I don't think I pinch with my knees and my heels are down. Well they are down before and after the jump but right at the apex they are horizontal
     
    06-15-2011, 03:05 PM
  #4
Banned
I would guess (can only guess with out any pictures) that you are not keeping your lower leg on your horse which means you are either gripping with your knee or you are not gripping at all.

You might also be jumping ahead. When you throw your body up your horses neck you tend to throw your leg back.
     
    06-15-2011, 03:08 PM
  #5
Trained
As George Morris teaches - Imagine yourself wrapped around your horse, instead of just being ontop.

Allow that image to sink in - wrapped around your horse. What does that mean? That means, your lower leg is, just as the phrase states, wrapped around your horses girth.

In order to do that, you have to make sure your body is doing its job to aid you. First, you have to allow your heels to do their job, which is anchor you into your tack - if they aren't your anchors, you will have no solidity in your tack. Just an an achor keeps a boat in its place, so must your heels.

To do that, you must allow your bodies weight to naturally flow, from your head down into your seat and down into your heels. That weight, cannot flow if you are blocking it through your leg. You must beable to open up your knees and lower leg for that weight to naturally enter into your heels. Once you've established that weight flow, then you can wrap your lower leg around your horses girth.

I have to ensure that my toes are at the correct 40 - 45 degree angle, and that my feet are properly placed in my iron. Where the base is across the balls of my toes, and where the iron is placed at an angle - where the outter bar of the iron is at the top of my pinky toe, and the inner bar is placed at the knuckle of my big toe. That way, my heels can do their job without hinderance.

When my toes are at the correct angle, I find my knees open up where they aren't on the saddle to the point where I can use them. So if I have the inner/back part of my calf on my horses side, I can use my lower leg properly, where I can wrap myself around my horses girth.

When you discover your lower leg, then you can work on balancing yourself over your feet - allowing that weight to enter into your heels. Every upstride your horse makes at the canter, your lower leg can now say "Come up to me".

Work on TONS of two point work.

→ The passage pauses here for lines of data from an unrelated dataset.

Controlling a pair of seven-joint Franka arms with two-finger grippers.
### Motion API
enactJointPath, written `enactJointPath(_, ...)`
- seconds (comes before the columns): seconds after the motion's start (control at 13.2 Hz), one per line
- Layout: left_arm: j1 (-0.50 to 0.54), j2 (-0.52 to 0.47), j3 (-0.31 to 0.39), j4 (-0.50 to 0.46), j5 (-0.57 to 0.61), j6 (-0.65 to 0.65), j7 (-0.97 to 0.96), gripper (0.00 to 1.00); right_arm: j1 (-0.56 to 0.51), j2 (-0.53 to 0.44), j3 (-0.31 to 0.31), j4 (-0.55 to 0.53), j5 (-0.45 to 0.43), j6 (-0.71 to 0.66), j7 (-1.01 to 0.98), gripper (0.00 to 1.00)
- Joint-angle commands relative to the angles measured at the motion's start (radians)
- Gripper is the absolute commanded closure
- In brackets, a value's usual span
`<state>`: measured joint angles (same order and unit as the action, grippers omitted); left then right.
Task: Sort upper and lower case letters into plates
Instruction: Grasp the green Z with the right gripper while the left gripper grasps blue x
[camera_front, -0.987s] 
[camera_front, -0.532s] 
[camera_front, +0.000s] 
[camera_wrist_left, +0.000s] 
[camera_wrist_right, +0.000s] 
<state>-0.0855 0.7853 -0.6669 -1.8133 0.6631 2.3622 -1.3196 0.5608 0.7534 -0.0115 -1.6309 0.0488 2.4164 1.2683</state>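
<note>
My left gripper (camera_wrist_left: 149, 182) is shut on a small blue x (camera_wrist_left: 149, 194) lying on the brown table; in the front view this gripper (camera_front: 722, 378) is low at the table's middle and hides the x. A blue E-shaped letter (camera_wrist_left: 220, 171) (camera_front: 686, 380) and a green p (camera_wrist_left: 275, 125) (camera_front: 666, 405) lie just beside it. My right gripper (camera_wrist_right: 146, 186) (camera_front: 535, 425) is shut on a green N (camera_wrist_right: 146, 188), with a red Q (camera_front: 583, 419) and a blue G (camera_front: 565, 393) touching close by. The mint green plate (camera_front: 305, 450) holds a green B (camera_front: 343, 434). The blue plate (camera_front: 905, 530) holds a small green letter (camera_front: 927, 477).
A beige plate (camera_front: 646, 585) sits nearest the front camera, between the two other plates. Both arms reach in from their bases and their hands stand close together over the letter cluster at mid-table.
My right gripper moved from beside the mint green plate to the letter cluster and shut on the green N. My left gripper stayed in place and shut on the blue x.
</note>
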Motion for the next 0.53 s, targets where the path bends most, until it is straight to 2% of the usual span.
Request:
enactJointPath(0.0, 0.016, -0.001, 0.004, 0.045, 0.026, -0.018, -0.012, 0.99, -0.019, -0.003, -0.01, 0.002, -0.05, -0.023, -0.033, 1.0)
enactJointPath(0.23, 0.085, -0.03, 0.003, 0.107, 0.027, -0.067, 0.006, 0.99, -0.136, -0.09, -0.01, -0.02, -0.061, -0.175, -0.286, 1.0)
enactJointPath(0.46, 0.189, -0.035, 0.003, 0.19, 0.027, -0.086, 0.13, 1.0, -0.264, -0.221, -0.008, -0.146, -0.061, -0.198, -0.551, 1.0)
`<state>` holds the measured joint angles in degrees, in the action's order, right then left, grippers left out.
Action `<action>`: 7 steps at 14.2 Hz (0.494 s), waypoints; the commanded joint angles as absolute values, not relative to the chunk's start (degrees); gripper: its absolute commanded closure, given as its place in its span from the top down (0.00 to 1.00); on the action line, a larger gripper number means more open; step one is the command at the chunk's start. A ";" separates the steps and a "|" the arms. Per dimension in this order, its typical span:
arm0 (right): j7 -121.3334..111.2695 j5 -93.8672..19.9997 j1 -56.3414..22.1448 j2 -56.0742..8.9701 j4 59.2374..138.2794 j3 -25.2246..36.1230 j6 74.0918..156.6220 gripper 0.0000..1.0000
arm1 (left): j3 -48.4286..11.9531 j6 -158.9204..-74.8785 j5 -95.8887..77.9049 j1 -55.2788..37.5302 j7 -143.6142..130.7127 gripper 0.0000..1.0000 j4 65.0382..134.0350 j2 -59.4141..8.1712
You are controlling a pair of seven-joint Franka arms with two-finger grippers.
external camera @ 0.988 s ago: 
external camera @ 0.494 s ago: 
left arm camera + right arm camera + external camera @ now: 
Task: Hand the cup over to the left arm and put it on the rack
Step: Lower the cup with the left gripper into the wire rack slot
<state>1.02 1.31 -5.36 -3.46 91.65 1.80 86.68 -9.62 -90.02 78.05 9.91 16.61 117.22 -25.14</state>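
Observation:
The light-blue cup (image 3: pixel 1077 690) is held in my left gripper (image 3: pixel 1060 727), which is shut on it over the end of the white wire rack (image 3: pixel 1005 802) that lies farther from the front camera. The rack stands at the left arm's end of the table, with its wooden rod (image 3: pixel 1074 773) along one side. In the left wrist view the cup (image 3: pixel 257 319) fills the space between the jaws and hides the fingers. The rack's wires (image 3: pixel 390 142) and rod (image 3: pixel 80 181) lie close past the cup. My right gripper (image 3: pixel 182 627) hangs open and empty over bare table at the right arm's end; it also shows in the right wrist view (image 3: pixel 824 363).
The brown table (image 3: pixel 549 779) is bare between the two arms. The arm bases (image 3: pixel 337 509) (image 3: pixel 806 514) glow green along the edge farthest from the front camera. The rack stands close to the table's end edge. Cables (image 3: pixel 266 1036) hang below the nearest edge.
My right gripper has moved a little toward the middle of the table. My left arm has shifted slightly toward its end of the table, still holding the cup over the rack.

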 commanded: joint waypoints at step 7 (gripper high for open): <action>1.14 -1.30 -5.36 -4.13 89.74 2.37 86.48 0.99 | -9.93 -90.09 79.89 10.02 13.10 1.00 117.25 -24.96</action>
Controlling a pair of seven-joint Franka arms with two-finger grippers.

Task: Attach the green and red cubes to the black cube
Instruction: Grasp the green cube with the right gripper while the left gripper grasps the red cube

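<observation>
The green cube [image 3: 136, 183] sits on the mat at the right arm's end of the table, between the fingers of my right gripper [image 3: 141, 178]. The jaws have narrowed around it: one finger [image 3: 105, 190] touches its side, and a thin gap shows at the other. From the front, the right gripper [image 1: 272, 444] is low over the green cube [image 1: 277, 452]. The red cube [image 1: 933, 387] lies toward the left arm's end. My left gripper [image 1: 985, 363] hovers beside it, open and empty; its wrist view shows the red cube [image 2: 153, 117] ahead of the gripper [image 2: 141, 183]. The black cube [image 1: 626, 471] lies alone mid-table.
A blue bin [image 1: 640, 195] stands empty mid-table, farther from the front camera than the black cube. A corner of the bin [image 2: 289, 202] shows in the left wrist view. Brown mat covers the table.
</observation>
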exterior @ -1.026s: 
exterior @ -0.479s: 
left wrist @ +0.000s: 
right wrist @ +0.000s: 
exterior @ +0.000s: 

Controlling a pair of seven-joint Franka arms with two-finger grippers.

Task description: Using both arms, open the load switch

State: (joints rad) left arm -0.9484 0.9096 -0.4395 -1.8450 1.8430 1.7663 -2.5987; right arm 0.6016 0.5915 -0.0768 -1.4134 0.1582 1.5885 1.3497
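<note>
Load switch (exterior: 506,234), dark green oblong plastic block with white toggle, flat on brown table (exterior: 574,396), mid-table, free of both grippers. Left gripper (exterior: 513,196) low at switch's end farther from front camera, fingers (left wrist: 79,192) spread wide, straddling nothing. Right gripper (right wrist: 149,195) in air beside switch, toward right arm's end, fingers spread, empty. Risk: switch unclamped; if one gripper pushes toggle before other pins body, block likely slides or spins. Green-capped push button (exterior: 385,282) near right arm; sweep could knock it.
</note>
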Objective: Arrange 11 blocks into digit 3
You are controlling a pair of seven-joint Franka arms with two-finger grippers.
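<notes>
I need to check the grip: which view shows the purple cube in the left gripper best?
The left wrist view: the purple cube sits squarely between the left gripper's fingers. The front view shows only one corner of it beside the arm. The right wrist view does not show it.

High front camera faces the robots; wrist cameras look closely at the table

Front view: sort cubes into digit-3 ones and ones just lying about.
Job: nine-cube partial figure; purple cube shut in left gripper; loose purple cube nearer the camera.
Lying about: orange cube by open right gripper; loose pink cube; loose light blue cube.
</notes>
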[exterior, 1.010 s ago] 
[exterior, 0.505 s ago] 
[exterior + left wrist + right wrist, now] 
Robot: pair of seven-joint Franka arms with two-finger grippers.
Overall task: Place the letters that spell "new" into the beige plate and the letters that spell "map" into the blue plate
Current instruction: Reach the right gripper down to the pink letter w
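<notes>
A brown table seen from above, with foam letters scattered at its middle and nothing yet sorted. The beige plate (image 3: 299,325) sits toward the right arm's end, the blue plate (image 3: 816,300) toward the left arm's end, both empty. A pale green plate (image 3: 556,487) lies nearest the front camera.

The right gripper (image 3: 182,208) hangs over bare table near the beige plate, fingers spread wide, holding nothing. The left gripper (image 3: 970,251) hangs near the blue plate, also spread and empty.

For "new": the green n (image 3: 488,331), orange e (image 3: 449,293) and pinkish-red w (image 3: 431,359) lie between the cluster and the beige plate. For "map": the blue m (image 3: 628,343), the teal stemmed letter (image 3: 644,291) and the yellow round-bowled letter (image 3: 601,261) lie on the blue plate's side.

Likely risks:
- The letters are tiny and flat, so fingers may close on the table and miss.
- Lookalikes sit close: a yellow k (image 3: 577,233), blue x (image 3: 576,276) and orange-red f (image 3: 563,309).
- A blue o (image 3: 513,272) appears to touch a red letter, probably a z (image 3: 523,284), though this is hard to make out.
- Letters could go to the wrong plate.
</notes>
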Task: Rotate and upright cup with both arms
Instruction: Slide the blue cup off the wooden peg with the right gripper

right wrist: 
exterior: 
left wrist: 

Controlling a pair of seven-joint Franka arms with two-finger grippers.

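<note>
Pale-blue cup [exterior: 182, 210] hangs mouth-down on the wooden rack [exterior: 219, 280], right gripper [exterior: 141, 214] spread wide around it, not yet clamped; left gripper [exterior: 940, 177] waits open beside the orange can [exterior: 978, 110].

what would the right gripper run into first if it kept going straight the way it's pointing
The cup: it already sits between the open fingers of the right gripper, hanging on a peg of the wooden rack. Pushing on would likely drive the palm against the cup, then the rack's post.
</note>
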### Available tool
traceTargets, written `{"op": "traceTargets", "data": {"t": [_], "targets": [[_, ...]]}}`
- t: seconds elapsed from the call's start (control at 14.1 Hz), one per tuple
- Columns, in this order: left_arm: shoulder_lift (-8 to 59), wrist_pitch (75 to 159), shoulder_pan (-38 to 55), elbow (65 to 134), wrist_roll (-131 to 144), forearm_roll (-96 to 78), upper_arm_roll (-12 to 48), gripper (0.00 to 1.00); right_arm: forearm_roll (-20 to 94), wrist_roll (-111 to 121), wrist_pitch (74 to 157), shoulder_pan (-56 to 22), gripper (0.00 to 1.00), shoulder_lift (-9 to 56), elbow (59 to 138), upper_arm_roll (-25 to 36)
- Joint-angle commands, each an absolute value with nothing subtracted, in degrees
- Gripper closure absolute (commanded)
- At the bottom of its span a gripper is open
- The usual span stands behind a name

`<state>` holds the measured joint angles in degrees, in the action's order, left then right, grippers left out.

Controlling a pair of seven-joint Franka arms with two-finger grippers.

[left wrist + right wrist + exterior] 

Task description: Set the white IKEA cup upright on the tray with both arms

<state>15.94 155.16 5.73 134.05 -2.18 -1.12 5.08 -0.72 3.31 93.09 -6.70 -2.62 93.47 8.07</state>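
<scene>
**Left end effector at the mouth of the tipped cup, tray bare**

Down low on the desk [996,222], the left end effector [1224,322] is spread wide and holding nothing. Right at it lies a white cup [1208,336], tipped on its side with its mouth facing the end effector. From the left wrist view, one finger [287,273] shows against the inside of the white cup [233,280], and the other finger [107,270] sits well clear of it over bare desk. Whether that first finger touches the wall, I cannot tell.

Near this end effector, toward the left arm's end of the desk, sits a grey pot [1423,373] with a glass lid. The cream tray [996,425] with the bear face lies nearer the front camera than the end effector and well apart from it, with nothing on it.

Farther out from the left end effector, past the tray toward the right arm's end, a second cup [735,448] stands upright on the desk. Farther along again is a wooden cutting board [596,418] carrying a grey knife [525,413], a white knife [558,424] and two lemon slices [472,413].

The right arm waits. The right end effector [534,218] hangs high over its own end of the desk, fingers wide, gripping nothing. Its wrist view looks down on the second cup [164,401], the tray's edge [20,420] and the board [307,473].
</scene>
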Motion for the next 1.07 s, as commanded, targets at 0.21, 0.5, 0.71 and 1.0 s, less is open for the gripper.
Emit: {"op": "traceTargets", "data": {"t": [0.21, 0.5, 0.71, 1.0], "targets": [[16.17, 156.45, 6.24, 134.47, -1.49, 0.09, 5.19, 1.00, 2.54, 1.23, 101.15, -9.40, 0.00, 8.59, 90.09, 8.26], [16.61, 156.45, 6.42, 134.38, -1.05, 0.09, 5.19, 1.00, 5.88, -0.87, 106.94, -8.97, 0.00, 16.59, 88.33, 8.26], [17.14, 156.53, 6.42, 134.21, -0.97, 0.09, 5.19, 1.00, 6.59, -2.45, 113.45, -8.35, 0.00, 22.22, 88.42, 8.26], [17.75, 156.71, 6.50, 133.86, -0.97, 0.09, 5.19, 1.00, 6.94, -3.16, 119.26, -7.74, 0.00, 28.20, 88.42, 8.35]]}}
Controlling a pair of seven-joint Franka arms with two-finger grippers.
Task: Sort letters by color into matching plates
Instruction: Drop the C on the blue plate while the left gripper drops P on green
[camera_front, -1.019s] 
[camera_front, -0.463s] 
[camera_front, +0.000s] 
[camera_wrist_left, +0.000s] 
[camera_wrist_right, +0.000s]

Making sure you are using the correct area of your calf, your irons are placed correctly on your feet, your heels are able to use that weight to anchor you, no gripping or pinching with your knees - and ride as though you are wrapped around your horse, not just ontop.

I hope that helps :)
     
    06-17-2011, 11:12 AM
  #6
Started
If your lower leg is slipping then you have no contact between your calf and horse. (which also means that you stop giving leg) This is very dangerous when you're jumping. Horses are always looking for encouragment from their riders, if you take your leg off the horse, that could be the difference in having a rail down and clearing the fence. It could also be the difference between jumping and a refusal, or staying on and falling off. If I were you, I would make a conscious effort that I can feel my horses belly at all times over a fence.
     
    06-17-2011, 01:06 PM
  #7
Yearling
Have you ever tried this...

Dover Saddlery | Pharmaka Sporty Sit-Tite Spray .

My sister has the problem of keeping her legs in place, not because her legs arent strong enough, but because she has short legs and the horse she rides is big a very powerful over the jumps.

The spray helps stick your legs in place.

Also, a lot of 2-point work helps too.